My leg still didn't hurt much, but I felt dizzy and sick. Mass General Hospital was a mile or so back. I swayed a little and looked at the Buick. I took a step toward it and almost fell. I steadied, took a sort of hop, and got my hands on its hood. The motor was running. Balancing against it, I edged along past the two dead men and got in. It was an automatic. A clutch would have been difficult. I put the car in gear, took off the emergency, and drove forward; the car bumped over something that I knew was Ed. But I didn't have much strength for maneuvering. Ed wouldn't care.

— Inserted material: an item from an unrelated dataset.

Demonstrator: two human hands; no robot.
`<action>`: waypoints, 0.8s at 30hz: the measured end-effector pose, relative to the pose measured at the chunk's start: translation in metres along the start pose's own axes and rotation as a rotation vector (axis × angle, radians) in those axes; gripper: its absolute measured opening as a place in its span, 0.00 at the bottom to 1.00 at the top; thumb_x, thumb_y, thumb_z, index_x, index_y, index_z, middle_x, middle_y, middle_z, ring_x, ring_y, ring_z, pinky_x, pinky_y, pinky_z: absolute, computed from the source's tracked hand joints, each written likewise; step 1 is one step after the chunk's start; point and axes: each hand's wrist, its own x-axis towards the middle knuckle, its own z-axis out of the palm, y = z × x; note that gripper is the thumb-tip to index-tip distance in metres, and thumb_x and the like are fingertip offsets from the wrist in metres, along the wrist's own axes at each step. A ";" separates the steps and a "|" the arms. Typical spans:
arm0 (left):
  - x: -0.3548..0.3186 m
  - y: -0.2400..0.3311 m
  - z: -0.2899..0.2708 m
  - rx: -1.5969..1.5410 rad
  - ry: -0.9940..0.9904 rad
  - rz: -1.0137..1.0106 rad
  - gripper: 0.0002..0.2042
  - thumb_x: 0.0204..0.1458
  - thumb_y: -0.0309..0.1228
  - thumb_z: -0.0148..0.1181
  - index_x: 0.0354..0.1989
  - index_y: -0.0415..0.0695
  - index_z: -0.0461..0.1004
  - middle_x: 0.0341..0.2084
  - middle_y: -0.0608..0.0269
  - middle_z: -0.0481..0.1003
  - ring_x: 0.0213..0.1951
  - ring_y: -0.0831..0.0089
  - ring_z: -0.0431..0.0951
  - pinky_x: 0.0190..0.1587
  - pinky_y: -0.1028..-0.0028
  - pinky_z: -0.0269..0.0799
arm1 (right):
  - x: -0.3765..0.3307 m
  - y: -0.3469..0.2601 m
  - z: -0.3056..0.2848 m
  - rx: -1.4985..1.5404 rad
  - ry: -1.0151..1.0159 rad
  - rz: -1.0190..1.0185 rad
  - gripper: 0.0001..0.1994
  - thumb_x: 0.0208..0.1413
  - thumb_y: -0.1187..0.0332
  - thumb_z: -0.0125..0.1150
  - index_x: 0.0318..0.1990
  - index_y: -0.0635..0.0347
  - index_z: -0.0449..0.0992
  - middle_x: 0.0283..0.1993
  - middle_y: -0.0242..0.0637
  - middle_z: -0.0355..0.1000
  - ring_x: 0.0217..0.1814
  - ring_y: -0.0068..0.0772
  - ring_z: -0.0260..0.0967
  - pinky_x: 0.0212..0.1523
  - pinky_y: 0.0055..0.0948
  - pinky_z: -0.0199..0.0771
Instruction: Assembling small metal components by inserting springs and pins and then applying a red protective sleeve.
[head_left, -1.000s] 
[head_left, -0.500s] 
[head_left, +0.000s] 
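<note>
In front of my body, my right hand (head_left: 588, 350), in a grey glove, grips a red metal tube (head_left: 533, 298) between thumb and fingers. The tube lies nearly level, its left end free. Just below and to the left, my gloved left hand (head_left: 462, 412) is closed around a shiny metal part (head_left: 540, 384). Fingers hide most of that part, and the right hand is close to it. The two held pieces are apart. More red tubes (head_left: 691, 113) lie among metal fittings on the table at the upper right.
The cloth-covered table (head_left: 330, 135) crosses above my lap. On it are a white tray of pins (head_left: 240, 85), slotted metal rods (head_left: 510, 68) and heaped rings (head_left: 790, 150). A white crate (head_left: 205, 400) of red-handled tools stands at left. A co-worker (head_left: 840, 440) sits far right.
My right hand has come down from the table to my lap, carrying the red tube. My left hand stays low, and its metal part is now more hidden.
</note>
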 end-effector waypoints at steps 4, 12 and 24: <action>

It was like driving drunk. I could barely keep my eyes open. With both hands on the wheel I stared as hard as I could at the curving black ribbon of the pathway. Back eastbound I went. I didn't dare go fast for fear I'd lose control. The car wavered as I drove. My head kept drooping and jerking back up as I caught myself. A couple of joggers moved out of my way. They probably glared at me, but I didn't have the strength to notice. All of what I had left channeled onto the asphalt ahead of me. Dimly I realized that the radio was on and a morning man was talking brightly about the last record and introducing the traffic reporter. Avoid the esplanade; there's a double homicide and a slow-moving vehicle on the footpath.
The pathway began to waver and the steering wheel got more and more limber. The pathway curved in close to Storrow Drive and the wrought iron fence that separated me from Storrow Drive suddenly surged up in front of me and rammed into the car. The impact made no sound, and as I spiraled down into the dark I could hear clearly the radio still playing: "This is radio eighty-five… eighty-five… eighty-five…"
And I woke up with Martin Quirk leaning over the end of the bed with his hands clasped and his forearms resting on the footboard.